What needs to be done: Take every line from the listing below that contains "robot".

══════

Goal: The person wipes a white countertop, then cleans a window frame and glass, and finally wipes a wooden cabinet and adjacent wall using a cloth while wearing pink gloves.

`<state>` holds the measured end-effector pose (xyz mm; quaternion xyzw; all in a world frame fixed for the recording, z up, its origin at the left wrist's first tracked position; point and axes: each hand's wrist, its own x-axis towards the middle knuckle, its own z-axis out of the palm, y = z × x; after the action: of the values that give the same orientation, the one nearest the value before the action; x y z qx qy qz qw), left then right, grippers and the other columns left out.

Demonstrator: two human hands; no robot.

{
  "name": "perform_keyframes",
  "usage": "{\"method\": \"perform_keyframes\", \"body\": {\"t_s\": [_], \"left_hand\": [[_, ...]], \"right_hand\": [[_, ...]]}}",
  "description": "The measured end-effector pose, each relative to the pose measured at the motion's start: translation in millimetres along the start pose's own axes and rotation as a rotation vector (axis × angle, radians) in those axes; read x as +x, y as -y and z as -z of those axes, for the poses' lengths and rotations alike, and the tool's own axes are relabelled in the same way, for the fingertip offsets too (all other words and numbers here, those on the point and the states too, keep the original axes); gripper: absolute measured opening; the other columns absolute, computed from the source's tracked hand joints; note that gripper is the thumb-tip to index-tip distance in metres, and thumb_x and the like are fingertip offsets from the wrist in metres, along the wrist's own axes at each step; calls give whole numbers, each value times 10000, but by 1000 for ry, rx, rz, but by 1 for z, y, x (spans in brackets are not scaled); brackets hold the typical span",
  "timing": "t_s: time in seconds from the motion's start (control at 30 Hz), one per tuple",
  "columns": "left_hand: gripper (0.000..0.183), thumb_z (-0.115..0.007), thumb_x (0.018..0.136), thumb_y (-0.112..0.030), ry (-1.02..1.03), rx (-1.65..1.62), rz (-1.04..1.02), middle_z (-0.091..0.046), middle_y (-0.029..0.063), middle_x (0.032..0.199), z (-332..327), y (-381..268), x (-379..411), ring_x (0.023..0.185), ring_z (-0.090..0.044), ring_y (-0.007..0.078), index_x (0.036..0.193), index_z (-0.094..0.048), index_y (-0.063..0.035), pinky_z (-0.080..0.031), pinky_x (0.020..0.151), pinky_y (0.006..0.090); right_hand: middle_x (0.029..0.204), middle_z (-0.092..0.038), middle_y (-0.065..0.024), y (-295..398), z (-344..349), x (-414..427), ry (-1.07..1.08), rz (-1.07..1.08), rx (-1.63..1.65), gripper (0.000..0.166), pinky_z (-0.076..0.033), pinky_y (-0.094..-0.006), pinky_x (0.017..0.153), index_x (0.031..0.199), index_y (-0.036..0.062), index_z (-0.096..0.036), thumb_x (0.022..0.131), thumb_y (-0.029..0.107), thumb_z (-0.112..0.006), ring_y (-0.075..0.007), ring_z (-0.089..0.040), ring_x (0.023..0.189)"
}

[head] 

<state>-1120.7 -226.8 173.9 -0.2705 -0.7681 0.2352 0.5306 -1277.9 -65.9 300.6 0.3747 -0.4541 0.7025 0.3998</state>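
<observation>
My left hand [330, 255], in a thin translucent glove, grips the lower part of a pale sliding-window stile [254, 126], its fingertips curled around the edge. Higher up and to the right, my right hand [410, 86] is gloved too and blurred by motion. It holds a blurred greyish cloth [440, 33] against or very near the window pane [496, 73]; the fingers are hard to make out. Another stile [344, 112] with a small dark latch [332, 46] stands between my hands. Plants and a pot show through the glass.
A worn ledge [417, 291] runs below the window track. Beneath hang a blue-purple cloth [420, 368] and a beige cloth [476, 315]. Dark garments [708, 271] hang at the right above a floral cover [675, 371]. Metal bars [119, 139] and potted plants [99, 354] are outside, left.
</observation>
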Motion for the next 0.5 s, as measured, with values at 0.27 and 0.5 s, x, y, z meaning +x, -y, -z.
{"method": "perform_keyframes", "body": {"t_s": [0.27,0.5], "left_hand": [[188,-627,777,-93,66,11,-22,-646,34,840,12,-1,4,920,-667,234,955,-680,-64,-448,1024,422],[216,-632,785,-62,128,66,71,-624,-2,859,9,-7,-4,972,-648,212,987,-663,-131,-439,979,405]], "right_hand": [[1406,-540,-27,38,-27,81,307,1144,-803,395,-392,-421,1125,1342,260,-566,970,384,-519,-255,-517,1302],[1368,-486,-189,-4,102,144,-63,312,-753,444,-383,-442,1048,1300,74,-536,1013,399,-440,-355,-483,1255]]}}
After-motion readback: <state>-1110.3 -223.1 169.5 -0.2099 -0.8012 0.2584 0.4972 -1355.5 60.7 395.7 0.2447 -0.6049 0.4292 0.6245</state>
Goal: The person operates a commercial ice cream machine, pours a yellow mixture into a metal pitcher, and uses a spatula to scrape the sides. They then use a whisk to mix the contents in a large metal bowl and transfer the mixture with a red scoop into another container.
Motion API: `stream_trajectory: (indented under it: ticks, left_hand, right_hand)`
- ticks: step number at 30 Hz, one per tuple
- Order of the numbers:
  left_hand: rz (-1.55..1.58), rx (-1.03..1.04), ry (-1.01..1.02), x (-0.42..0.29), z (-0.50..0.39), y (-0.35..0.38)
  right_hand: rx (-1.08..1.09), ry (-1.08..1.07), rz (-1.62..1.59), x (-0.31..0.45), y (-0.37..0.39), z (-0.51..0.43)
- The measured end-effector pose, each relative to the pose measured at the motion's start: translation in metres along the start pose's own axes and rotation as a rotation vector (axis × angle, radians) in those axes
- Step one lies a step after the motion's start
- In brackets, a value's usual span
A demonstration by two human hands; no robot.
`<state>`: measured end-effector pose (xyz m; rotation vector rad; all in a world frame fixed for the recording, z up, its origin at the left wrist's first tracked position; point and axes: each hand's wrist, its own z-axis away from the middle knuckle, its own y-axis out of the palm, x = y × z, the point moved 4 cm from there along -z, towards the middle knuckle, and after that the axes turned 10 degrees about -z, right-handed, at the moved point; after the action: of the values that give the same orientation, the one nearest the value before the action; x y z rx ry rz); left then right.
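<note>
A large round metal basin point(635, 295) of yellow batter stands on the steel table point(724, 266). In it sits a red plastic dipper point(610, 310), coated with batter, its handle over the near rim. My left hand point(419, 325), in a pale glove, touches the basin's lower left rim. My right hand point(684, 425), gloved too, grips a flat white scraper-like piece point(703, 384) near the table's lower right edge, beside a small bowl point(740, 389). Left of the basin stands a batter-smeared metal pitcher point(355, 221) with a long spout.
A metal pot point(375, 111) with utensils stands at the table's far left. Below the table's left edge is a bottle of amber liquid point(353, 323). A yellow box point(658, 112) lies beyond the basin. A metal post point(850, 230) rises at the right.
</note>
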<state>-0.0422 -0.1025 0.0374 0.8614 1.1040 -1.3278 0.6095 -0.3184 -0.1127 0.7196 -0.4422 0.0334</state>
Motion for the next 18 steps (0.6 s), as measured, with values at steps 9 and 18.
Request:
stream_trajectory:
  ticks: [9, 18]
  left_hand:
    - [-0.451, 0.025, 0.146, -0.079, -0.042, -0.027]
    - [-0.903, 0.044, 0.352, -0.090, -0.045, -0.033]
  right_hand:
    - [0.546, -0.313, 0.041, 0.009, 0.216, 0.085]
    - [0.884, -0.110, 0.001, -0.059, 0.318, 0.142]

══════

Output of the task:
Demonstrator: two human hands; no robot.
A demonstration by two human hands; no robot.

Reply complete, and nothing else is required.